Izra grabbed the rope around my wrists and pulled at the knot, her movements brusque and efficient. The rope slipped free and coiled next to the blindfold. Then she jerked her head to beckon me and scampered out of the carriage.

Outside of the carriage, brown hills rolled out into the bright horizon. Colorful cottages with peeling paint and sunken roofs perched on the top of each mound.

"It's the blue cottage up the slope on the left," I said.

Izra scanned the area around us once more before striding toward Pim's cottage. My feet moved before my mind, jogging a few steps to keep pace with her. If this was a trap, I could not let them capture Izra again.

Then I realized the ridiculousness of my own thinking. Though my hands were now free, I had no weapon. And was I really willing to kill guards who were just doing their jobs? Guards I would have joined just weeks ago?

On my first visit years ago, Pim and I squelched through mud, trampled ferns, and watched for slithering snakes as we trekked through the marshes between the hills. Now Izra and I padded over dry, lifeless dirt. Izra's cloak swished around her ankles, and her hood obscured her profile. I scoped the nearby trees for any sign of movement, but only a few small animals broke the stillness.

Izra climbed the front steps to Pim's front door and then turned back toward me. Her hands on her hips propped the cloak open, revealing a hilt tucked into both sides. She lifted one hand to the door handle and cocked her head slightly, inviting me forward.

Fighting back a wave of anxiety, I stepped past her and pushed the door open.

The inside of Pim's home looked exactly as it did the day before, the dusty footprints untarnished. I picked my way around the footprints toward the door with the broken padlock and eased it open. Ignoring the gleaming gods crowding the outside of the room, I paced toward the center and crouched to rap my knuckles on the floor.

Soft footsteps followed me into the room. Izra leaned against the wall just inside the door, arms folded, brow furrowed, and unreadable dark eyes studying me. I shuffled to the right and rapped again.

The rap rang hollow.

Heart quickening, I traced the floorboards until I found a groove. When I grasped the board and pried it up, several feet of floor shifted free, revealing a dugout deep and wide enough for a man Pim's size to sit. Ratty blankets piled in one corner, and a few nuts and dried fruit scattered the ground around a half-empty burlap sack.
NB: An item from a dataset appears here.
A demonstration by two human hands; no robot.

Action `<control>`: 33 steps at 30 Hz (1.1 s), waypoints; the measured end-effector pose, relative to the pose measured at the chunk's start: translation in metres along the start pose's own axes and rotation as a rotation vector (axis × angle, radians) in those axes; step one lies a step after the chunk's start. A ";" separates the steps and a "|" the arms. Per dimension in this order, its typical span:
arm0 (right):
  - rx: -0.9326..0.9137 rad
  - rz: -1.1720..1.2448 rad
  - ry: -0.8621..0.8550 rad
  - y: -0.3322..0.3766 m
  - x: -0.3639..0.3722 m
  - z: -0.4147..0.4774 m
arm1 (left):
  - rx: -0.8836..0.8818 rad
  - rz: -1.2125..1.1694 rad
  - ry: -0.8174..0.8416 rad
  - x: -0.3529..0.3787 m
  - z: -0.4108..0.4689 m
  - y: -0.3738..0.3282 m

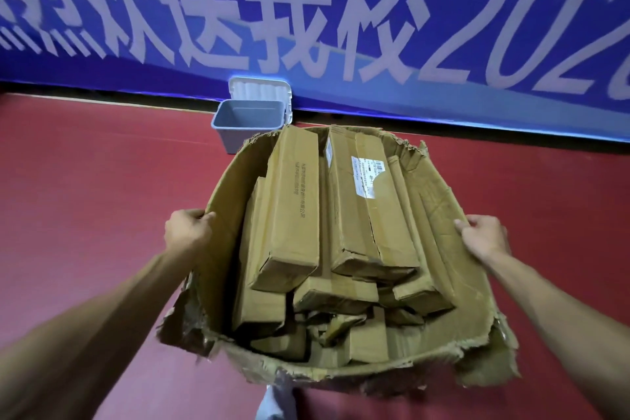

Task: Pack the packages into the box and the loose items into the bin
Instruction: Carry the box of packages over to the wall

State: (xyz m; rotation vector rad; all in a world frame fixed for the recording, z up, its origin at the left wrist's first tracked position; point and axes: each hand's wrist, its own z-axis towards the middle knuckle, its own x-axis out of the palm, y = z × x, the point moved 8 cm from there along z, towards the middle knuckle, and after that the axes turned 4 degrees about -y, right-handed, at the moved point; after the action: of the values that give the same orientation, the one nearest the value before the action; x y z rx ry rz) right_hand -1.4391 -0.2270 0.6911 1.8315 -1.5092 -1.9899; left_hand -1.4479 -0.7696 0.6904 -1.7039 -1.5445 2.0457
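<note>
**Torn box, heavy load: the rim is the weak point**

The fingers (204,215) of the left hand (189,232) curl over the box (225,201) rim at 9 o'clock. Those of the right hand (484,237) pinch the creased wall at 3 o'clock. Both hands are closed on cardboard, and neither reaches under the base.

The packages (293,201), long brown cartons, lie stacked inside the box. The upper ones slope up toward 12 o'clock, one with a white label (371,177), and smaller ones are jammed below at 6 o'clock.

The risk, as I judge it, is the rim itself. It is ragged all round, with a ripped corner (184,327) at 7 o'clock and another tear at 5 o'clock. A load this full pulls on just those edges. If the box is lifted or dragged by the walls alone, a wall could rip further or fold. The box would then tip and the sloping cartons slide out. (Whether the base rests on anything cannot be told from here.)

The grey bin (231,138) stands just beyond the box at 12 o'clock. Its white lid (259,90) is propped open behind it, and no loose items show in the part of its inside that is visible. Pushing the box forward could knock it.

Everything sits on a dark red floor (85,181). A blue banner (341,10) with large white characters fills the far side.
</note>
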 end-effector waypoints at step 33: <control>0.185 0.059 -0.066 0.400 0.266 0.703 | -0.057 0.007 0.152 0.424 0.658 -0.450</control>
State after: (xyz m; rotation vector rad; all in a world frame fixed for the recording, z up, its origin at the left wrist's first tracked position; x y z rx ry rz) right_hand -2.2871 -0.1765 0.6337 1.7764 -1.7999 -1.9628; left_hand -2.3470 -0.7085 0.6322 -1.8395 -1.5652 1.8431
Rona had almost certainly been here... but where was she now?

Then a tiny sneeze drew my attention to the blankets piled in one corner. One blanket wiggled and slipped down, and brown eyes peeked up at me amid bronze curls.

"Epsa?" she squeaked.

"Rona!" In the rush of relief, I slipped to my knees and reached toward her without thinking. When her eyes widened, I jerked my arms to my sides and rocked back to my heels with a pang. This child had just as much reason to distrust me as everyone else.

Then Rona shot up on wobbly legs, vaulted out of the dugout, and wrapped her arms around my waist.
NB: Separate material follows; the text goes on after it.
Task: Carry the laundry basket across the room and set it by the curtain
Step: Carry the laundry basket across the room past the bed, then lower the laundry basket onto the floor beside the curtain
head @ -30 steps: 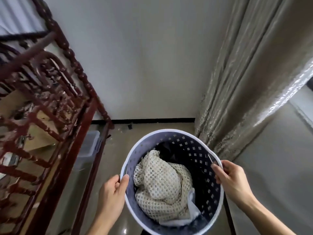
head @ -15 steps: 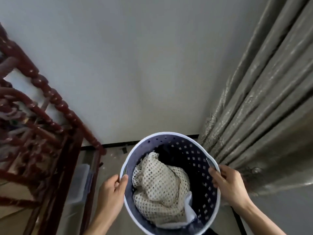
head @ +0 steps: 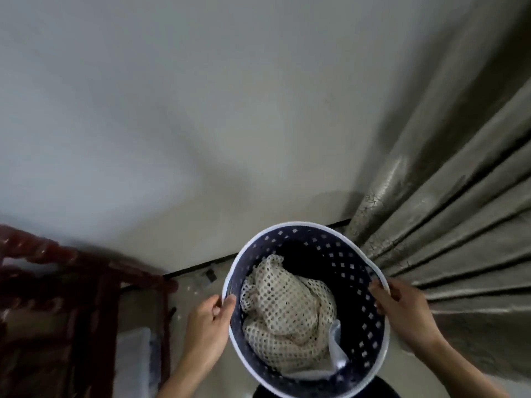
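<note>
Since a moment ago you've closed in: the grey pleated curtain (head: 448, 225) now sits just right of the round navy perforated plastic laundry basket (head: 359, 271). Your left hand (head: 211, 326) and right hand (head: 402, 314) stay clamped on its white rim; lowering comes next.
</note>
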Demonstrator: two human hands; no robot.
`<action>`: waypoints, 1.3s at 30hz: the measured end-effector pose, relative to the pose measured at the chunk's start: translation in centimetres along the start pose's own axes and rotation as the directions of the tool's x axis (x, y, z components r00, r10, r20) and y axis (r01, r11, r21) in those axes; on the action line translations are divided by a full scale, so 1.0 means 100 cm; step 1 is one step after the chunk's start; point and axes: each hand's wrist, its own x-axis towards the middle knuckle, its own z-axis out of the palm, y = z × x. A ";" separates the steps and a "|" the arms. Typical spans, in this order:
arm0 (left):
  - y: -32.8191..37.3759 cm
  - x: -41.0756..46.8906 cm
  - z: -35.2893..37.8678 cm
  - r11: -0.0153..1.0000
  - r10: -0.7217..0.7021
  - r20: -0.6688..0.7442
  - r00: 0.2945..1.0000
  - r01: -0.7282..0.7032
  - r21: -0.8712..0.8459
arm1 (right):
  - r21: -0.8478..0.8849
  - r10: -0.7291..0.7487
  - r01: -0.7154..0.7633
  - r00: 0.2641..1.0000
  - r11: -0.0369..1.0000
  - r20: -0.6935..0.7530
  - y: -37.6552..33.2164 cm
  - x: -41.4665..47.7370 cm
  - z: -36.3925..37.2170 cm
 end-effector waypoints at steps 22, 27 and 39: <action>-0.073 0.349 0.211 0.913 -0.153 0.582 0.798 -0.111 0.393 | 0.145 0.634 -0.618 0.736 0.772 -0.237 0.103 0.211 0.176; -0.110 0.391 0.289 0.843 -0.125 0.628 0.768 -0.251 0.475 | 0.181 0.722 -0.699 0.660 0.692 -0.208 0.168 0.249 0.224; -0.217 0.489 0.477 0.731 -0.033 0.670 0.741 -0.440 0.522 | 0.463 0.803 -0.676 0.577 0.573 -0.151 0.340 0.359 0.329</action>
My back went rigid and arms locked at my sides for a startled moment. Then I released a long, shaky exhale, and the pressure in my chest eased a bit, like water seeping through cracks in a dam. Her furry face buried in my shoulder, and I pulled her in closer and sank into the hug.
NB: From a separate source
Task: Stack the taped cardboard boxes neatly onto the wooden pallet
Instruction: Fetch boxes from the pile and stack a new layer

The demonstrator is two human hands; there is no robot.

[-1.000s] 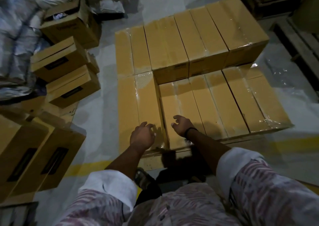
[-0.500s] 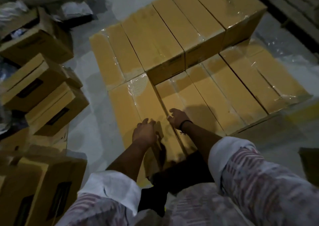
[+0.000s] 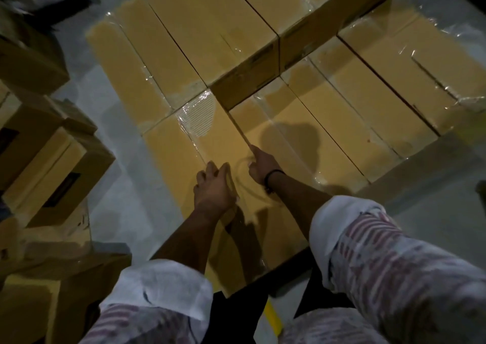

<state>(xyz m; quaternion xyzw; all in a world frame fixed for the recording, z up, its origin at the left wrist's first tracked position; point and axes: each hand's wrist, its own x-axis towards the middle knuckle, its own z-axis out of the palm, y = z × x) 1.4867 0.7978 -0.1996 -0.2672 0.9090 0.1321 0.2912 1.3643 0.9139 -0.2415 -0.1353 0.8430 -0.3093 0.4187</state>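
Smooth tan cardboard boxes (image 3: 349,99), glossy with crinkled clear tape (image 3: 198,113), sit packed in two tiers; left hand (image 3: 214,189) rests close-set fingers on the nearest one, right hand (image 3: 263,166) index, bent earlier, now straight along its seam, other fingers folded

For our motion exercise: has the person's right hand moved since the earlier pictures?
Yes: the right hand has gone farther from the person along the gap beside the tape-wrapped tan cardboard box.

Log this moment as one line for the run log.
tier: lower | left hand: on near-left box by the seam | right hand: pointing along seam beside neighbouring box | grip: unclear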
"You remembered my name," I whispered into her hair, chin tucked to marvel at this living being. One person I could save.

She tilted her head so one eye met my own. "Of course. Pim tells stories about you all the time. You are the bravest, fiercest warrior in all of Najila."

Tears pricked my eyes, blurring my vision, and I clutched the small body a little tighter. "Pim told you that?"

"Uh huh. And he told me if I hid really good for a really long time, I could be a warrior like you someday." Then she twisted in my arms to look back toward Izra, who leaned against the wall beside the door watching us. "Where is Pim now? Is he hiding, too?"

I shook my head, voice strangled off by the salty mucus clogging my throat. I swallowed hard, attempting to prepare a response. But before I could decide what to say, Izra whipped toward the door and wrenched the sword from her hip.

Several sets of footsteps clomped up the front steps.